Retype each line below precisely and omit all images.
>>>
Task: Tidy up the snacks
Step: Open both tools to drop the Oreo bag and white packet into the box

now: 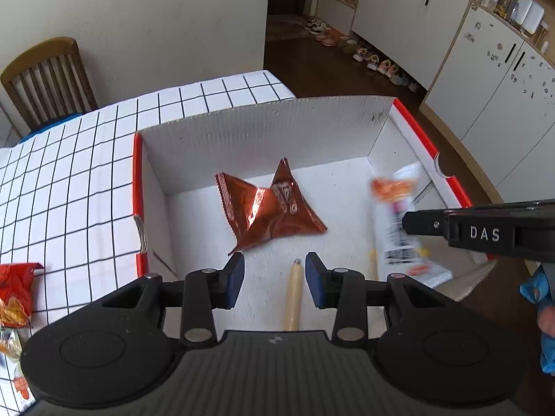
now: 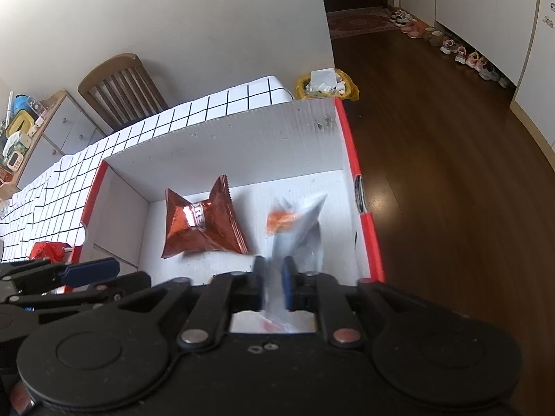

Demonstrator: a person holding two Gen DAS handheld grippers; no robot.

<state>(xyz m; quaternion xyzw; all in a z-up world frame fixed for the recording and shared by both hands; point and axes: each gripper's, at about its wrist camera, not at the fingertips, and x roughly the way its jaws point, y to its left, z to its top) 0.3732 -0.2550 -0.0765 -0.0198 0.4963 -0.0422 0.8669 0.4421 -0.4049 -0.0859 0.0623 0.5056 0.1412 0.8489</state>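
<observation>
Waiting on the table's near-left edge, red packets (image 1: 15,293) sit outside the box (image 1: 249,128), while the left gripper (image 1: 274,279) hangs over its near wall, jaws spread and empty above a pale stick snack (image 1: 293,300), probably just freed for another pick. Mid-floor lies the copper pouch (image 1: 269,209), and toward the right wall the right gripper (image 2: 274,282) pinches a blurred white packet (image 2: 301,228) low inside, seemingly to set it down beside the pouch.
</observation>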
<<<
◆ RESULT
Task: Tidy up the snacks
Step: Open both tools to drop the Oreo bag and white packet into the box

now: 
now: 

Demonstrator: a person holding two Gen DAS handheld grippers; no robot.

<state>(xyz m; quaternion xyzw; all in a z-up world frame fixed for the recording and shared by both hands; point and axes: each gripper's, at about its wrist camera, not at the fingertips, and x roughly the way its jaws point, y to its left, z to its top) 0.3732 -0.2550 -0.0765 -0.0198 0.4963 -0.0422 0.8669 0.4421 -0.4049 -0.0859 0.0623 0.5056 0.1412 0.8489</state>
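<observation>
Waiting on the table's near-left edge, red packets (image 1: 15,293) sit outside the box (image 1: 249,128), while the left gripper (image 1: 274,279) hangs over its near wall, jaws spread and empty above a pale stick snack (image 1: 293,300), probably just freed for another pick. Mid-floor lies the copper pouch (image 1: 269,209), and toward the right wall the right gripper (image 2: 274,282) pinches a blurred white packet (image 2: 301,228) low inside, seemingly to set it down beside the pouch.
</observation>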

That completes the exercise.